Nursing informatics is the specialty that integrates nursing science with multiple information management and analytical sciences to identify, define, manage, and communicate data, information, knowledge, and wisdom in nursing practice. Nursing informatics supports nurses, consumers, patients, the interprofessional healthcare team, and other stakeholders in their decision making in all roles and settings to achieve desired outcomes. This support is accomplished through the use of information structures, information processes, and information technology.

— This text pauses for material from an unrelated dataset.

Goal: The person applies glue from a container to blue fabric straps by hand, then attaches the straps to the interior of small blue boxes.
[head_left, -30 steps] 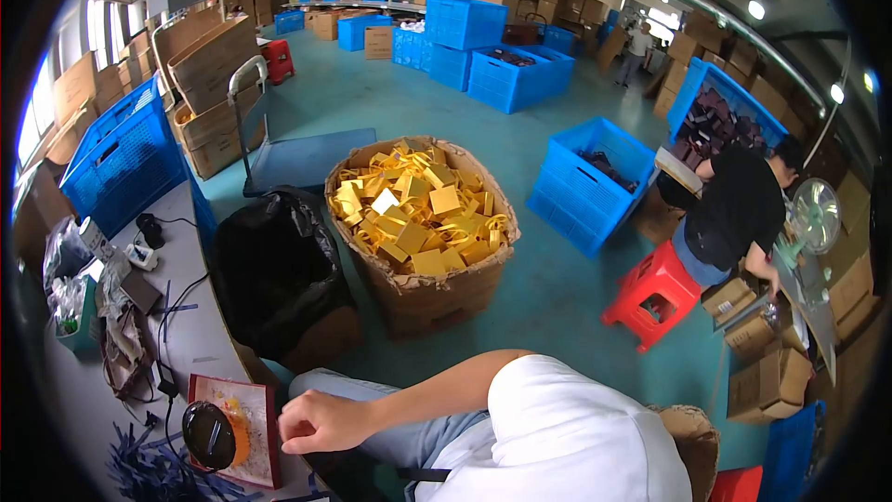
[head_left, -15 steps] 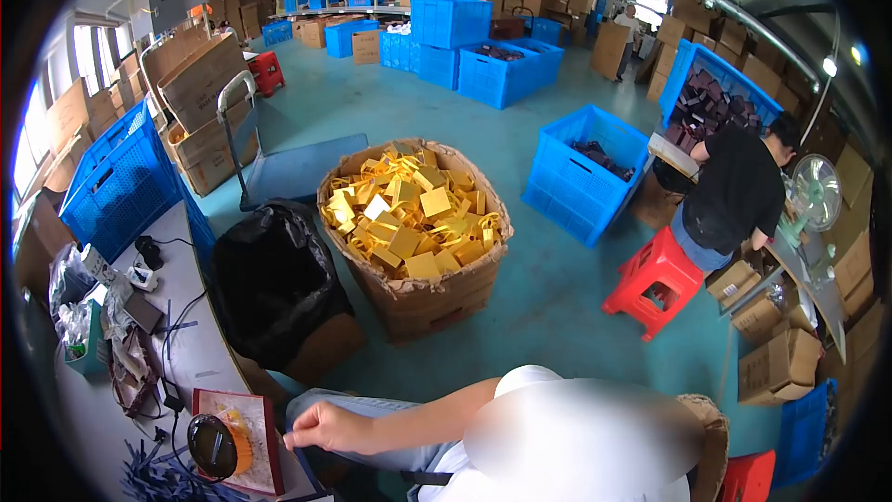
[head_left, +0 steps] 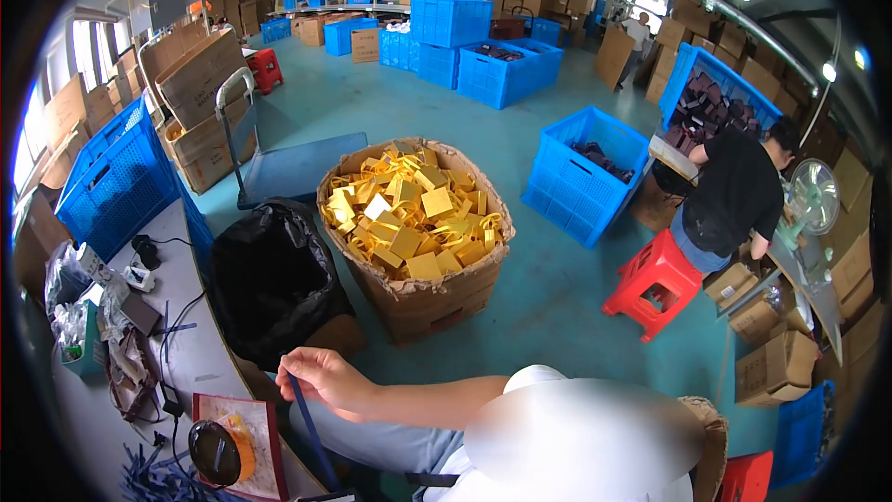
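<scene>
The teal floor (head_left: 548, 307) spreads widest, then the pale table (head_left: 195, 349) on the left, the torn-topped carton (head_left: 423, 309) heaped with gold boxes (head_left: 423, 214), and the black bag (head_left: 265, 293) standing between the carton and the table. Smaller are the red-rimmed tray (head_left: 274, 451) at the table's near edge and the heap of loose blue strips (head_left: 153, 479) beside it. The right hand (head_left: 325, 383) hangs over the jeans-clad leg, fingers drawn narrow, pinching the upper end of one blue strip (head_left: 309, 418), which slants down past the tray (what its lower end meets is too small to tell). The left hand is out of view, so its fingers cannot be told. A light pinch near the tip and an even, untwisted pull would likely serve best. The tray's rim stands just beside the strip and could snag it; the bag's folds are near the knuckles, while more room lies to the right, toward the carton
</scene>
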The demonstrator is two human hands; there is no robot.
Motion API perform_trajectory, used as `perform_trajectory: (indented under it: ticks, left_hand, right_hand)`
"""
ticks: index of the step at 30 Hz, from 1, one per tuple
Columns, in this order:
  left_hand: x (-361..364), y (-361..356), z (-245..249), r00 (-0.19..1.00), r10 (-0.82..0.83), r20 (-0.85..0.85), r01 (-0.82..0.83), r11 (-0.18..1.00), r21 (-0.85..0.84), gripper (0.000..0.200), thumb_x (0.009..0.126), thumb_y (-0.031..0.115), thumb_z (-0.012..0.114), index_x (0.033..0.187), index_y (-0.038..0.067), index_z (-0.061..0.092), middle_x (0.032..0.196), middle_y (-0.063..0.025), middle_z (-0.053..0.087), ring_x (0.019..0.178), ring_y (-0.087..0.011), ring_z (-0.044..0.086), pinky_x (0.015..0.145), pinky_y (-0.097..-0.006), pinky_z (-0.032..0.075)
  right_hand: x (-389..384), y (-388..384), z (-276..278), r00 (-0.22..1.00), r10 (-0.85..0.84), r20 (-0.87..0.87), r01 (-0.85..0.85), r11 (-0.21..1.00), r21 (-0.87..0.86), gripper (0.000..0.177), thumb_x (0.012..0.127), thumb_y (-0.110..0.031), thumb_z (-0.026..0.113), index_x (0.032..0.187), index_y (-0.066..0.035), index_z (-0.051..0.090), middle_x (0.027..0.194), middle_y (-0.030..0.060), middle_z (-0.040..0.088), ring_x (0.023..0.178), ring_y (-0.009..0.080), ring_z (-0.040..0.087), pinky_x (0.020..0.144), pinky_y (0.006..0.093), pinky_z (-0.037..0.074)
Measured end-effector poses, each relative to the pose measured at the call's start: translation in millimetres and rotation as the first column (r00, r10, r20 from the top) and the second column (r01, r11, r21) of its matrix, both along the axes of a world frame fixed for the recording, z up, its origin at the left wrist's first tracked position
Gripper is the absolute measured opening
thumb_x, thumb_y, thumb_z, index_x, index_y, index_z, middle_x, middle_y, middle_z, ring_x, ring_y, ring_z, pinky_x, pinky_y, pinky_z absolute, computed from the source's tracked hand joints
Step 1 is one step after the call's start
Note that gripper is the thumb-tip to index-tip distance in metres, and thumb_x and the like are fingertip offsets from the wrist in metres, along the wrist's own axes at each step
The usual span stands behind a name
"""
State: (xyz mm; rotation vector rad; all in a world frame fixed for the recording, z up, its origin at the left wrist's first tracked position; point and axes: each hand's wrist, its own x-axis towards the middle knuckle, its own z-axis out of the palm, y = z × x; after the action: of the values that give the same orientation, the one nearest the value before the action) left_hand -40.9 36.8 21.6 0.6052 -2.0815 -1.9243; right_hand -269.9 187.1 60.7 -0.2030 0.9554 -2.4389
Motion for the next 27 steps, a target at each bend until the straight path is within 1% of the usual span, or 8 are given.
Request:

Aligned with a consequentialist approach, the first special focus issue during my tenure as Editor-in-Chief will be on health equity; details are provided in the Call for Papers (https://academic.oup.com/jamia/pages/cfp_health_equity). Several papers in the current issue are consistent with a consequentialist perspective, given the importance of the issues addressed to human health. For example, the mental health of military veterans is a major concern. Denneson et al7 demonstrate the influence of a web-based educational program for veterans who read their mental health notes online on their activation and perceived efficacy in healthcare interactions. Grasso et al8 lay the foundation for decreasing health disparities in lesbian, gay, bisexual, transgender, and queer people by presenting recommendations for planning and implementing the collection of accurate sexual orientation and gender identity information in electronic health records (EHRs). Zhan et al9 report a case study that combined survey and social media to address the significant public health issue of e-cigarette use and propose an innovative framework for social media data triangulation.
This does not mean that JAMIA will decrease its emphasis on theoretical soundness and methodological quality. In fact, the Editorial team has worked to expand our instructions to authors to provide additional guidance for data science, qualitative, and mixed methods submissions and plans to expand guidance in other areas. Several articles in this issue reflect advances in methodological approaches. Fareed et al10 extend the evidence base on studying portal use by applying a hierarchical clustering algorithm to audit log files of >200 inpatients; the resulting clusters suggest implications for tailored engagement approaches. Turer et al11 report the development and validation of an algorithm that uses combinations of extractable EHR indicators (diagnosis codes, orders for laboratories, medications, and referrals) to detect recommended clinician behaviors: with attention to overweight/obesity/body mass index alone or with attention to hypertension/other comorbidities, or neither. Murray et al12 adapt methods that allow for automated “noisy labeling” of positive and negative controls to create a machine learning silver standard as compared to a time-consuming clinician gold standard for identification of systemic lupus erythematosus. However, a consequentialist perspective implies the need for greater attention to generalizability and external validity rather than simply focusing on internal validity. For example, how representative are the study sample and setting as compared with the target population or setting, and the subsamples analyzed? With regard to increasing representativeness of study samples, Pfaff et al13 applied multiple informatics methods to create an electronic recruitment workflow that includes a vendor-based EHR and its associated portal with direct electronic messaging to potential recipients as well as REDCap. Although this workflow yielded lower enrollment rates than clinic recruitment, enrollment rates were higher than traditional letters, and the workflow yielded benefits in patient population access.
As you prepare your submissions to JAMIA, I ask you to think about the relevance to human health in terms of doing what matters most and to clearly delineate your answer to the “so what?” question.